WHAT THE TASK ASKS
Give every line of the listing word for word, beginning at the first and including the line with "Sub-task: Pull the" as the last.
------------------------------------------------
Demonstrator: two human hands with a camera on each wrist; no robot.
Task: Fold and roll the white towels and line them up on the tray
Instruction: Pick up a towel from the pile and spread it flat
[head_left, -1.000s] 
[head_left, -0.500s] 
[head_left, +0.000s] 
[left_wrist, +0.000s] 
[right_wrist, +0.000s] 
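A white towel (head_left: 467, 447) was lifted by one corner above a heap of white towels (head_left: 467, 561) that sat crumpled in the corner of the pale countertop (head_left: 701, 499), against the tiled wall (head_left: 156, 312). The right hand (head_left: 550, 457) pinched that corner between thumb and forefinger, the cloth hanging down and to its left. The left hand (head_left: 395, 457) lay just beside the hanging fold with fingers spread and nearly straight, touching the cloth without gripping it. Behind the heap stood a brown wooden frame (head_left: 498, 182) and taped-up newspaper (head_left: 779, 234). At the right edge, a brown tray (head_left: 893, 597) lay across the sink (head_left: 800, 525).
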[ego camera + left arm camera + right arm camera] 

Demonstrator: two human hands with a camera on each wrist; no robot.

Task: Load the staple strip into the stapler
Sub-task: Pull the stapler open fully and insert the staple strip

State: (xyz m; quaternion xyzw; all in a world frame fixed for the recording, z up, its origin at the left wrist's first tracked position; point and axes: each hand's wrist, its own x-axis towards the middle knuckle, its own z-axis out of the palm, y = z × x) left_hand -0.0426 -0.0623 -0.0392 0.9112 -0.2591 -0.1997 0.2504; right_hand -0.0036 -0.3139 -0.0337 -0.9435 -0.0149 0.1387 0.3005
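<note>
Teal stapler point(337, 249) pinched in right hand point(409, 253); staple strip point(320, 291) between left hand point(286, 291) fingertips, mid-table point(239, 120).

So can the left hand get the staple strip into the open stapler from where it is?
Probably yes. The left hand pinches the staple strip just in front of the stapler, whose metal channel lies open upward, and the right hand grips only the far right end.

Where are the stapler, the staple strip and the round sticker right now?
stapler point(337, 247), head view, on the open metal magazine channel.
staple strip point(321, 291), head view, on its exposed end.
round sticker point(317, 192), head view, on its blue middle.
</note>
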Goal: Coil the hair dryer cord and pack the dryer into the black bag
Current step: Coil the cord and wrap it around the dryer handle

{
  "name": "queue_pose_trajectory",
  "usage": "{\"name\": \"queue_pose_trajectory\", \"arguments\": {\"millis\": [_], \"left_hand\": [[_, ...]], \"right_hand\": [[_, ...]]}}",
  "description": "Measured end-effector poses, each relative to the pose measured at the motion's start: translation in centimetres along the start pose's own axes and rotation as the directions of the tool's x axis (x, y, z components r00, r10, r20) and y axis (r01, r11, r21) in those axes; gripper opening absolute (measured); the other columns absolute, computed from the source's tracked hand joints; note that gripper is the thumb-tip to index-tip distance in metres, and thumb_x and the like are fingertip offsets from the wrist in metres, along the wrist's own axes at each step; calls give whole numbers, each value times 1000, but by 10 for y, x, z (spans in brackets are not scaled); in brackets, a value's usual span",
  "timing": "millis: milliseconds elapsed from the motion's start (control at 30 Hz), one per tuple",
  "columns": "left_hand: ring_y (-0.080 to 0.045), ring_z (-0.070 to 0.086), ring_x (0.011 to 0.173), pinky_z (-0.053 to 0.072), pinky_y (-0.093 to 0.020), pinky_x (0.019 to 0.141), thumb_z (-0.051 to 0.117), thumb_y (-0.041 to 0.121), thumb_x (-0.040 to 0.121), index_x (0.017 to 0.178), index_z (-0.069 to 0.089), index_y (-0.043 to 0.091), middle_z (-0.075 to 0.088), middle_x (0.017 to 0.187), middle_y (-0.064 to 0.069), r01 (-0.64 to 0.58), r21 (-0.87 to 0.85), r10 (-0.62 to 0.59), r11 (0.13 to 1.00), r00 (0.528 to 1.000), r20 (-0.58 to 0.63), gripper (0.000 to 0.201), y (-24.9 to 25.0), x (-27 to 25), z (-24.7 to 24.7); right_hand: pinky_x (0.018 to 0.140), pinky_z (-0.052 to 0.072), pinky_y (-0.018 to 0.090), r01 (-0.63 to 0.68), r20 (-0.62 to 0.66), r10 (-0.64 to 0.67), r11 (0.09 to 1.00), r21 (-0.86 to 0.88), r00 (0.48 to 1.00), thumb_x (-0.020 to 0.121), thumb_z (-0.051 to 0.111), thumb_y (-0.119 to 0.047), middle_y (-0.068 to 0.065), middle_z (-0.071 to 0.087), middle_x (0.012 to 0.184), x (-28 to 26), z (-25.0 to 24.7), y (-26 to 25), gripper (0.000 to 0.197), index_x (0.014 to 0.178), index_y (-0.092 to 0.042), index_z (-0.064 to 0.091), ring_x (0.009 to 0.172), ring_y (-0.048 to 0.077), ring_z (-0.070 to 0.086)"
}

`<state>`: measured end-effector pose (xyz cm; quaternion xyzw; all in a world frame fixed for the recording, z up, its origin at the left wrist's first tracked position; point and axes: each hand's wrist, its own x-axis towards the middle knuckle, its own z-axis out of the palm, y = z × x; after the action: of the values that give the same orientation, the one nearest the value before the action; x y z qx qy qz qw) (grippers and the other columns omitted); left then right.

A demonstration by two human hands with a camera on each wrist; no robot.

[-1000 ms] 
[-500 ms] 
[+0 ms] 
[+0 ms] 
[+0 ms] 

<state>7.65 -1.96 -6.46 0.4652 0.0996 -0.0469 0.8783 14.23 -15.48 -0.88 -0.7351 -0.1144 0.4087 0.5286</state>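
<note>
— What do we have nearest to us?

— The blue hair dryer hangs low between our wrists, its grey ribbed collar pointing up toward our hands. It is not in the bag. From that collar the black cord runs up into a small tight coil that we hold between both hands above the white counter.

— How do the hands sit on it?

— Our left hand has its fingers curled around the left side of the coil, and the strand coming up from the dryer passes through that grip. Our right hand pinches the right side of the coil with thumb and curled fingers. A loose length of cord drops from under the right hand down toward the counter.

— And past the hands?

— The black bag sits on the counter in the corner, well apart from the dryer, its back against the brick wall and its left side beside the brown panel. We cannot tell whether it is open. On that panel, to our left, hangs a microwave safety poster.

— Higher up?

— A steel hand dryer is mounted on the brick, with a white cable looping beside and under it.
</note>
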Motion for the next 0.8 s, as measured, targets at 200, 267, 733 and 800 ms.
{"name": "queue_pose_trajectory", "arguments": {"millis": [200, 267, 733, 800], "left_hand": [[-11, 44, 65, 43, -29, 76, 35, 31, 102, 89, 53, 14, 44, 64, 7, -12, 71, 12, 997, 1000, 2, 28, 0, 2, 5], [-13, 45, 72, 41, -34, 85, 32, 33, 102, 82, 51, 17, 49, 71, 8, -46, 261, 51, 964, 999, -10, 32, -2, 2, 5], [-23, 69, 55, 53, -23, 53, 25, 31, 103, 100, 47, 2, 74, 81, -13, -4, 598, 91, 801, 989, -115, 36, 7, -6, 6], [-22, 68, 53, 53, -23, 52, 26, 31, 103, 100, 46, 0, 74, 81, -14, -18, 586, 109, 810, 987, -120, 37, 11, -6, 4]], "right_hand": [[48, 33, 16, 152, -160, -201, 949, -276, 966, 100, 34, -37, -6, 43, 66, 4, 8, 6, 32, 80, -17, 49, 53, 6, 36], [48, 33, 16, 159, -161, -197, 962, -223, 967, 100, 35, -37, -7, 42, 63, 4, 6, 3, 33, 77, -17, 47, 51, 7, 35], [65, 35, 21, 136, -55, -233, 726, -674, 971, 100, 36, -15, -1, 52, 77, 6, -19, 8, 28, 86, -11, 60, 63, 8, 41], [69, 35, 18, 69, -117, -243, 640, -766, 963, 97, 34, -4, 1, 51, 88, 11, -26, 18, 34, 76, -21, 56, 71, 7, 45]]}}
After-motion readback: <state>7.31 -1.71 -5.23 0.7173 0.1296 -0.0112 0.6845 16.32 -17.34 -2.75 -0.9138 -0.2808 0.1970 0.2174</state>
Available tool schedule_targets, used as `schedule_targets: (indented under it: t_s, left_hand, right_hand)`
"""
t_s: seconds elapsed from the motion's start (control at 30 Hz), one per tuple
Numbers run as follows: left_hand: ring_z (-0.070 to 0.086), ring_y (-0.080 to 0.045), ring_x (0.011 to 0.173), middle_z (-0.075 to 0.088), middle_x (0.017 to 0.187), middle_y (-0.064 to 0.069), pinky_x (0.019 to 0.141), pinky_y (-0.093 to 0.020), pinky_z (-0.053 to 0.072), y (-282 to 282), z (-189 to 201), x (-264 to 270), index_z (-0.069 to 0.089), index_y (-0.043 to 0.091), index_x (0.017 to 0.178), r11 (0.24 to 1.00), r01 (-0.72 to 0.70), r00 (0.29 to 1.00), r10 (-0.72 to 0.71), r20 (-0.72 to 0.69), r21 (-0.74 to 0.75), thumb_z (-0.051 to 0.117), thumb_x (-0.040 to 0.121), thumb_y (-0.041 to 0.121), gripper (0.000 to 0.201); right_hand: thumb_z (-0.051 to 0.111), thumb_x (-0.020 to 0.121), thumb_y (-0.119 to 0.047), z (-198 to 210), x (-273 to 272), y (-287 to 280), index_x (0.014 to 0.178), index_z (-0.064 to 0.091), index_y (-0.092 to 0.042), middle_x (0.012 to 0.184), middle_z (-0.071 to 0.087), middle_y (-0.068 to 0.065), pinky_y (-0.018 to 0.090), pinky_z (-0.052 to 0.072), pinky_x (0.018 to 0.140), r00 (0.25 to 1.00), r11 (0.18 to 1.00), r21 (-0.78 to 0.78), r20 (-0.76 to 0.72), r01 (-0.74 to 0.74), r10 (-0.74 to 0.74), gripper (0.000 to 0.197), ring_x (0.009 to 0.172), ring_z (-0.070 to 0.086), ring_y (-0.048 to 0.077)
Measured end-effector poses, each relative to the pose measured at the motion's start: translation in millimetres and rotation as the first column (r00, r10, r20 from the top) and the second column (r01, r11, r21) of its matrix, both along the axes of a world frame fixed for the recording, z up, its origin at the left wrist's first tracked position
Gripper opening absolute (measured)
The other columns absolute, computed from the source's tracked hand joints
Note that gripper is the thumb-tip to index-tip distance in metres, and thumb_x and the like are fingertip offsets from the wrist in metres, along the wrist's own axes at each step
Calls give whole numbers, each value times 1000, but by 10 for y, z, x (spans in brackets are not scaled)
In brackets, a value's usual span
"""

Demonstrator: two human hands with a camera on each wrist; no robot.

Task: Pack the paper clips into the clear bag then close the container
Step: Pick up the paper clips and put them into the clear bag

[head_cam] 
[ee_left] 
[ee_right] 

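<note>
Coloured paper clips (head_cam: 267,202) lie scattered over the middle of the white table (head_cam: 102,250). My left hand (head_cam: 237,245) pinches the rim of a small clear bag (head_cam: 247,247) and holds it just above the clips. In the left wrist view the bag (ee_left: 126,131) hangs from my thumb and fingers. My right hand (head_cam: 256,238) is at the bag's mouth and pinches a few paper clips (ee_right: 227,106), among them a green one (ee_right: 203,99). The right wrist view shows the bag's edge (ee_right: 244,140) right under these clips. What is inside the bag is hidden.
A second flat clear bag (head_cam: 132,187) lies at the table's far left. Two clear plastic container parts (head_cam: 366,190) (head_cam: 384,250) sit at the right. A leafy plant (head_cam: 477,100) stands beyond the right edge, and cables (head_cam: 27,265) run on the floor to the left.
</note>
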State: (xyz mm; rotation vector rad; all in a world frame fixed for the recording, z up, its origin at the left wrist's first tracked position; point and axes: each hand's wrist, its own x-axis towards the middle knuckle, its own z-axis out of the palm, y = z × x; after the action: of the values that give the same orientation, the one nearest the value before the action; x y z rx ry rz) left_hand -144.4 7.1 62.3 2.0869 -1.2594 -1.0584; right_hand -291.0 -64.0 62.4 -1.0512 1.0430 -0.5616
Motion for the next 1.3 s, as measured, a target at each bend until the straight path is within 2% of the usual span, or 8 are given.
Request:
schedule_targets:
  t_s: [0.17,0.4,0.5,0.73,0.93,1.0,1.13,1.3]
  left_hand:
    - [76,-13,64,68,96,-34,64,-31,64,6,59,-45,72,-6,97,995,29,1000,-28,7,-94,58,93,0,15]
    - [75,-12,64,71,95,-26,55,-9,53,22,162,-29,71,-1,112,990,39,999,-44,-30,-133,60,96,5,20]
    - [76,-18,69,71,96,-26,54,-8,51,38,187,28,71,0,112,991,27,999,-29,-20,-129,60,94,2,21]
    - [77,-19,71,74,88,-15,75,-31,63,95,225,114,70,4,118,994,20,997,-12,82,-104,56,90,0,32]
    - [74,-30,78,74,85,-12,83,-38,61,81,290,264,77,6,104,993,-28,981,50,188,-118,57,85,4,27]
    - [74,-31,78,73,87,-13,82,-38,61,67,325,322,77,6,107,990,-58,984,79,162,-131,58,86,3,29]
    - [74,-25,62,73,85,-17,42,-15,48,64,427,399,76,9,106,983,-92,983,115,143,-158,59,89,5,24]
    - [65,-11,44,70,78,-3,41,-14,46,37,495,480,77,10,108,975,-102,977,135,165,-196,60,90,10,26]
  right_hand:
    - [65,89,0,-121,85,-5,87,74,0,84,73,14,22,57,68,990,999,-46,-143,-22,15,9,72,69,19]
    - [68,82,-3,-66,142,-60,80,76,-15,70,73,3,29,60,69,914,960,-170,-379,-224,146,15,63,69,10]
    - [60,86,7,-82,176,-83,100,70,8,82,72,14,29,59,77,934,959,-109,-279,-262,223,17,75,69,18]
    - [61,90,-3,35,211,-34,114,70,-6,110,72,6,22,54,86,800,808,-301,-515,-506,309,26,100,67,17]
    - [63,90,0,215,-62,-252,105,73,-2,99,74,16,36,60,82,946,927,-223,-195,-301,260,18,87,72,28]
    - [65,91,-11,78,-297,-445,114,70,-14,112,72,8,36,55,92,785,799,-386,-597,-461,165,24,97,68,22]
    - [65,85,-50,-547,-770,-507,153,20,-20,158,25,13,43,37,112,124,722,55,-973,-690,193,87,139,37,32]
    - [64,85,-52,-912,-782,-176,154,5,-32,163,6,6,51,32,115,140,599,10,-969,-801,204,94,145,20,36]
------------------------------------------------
RESULT OF THE TASK
Demonstrator: two human hands with a camera on each wrist; no robot.
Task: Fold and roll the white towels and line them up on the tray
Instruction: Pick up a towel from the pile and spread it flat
[head_left, -1.000s] 
[head_left, -0.500s] 
[head_left, +0.000s] 
[left_wrist, +0.000s] 
[right_wrist, +0.000s] 
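A white towel (head_left: 467, 447) was lifted by one corner above a heap of white towels (head_left: 467, 561) that sat crumpled in the corner of the pale countertop (head_left: 701, 499), against the tiled wall (head_left: 156, 312). The right hand (head_left: 550, 457) pinched that corner between thumb and forefinger, the cloth hanging down and to its left. The left hand (head_left: 395, 457) lay just beside the hanging fold with fingers spread and nearly straight, touching the cloth without gripping it. Behind the heap stood a brown wooden frame (head_left: 498, 182) and taped-up newspaper (head_left: 779, 234). At the right edge, a brown tray (head_left: 893, 597) lay across the sink (head_left: 800, 525).
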[ego camera + left arm camera + right arm camera] 

Demonstrator: two human hands with a camera on each wrist; no robot.

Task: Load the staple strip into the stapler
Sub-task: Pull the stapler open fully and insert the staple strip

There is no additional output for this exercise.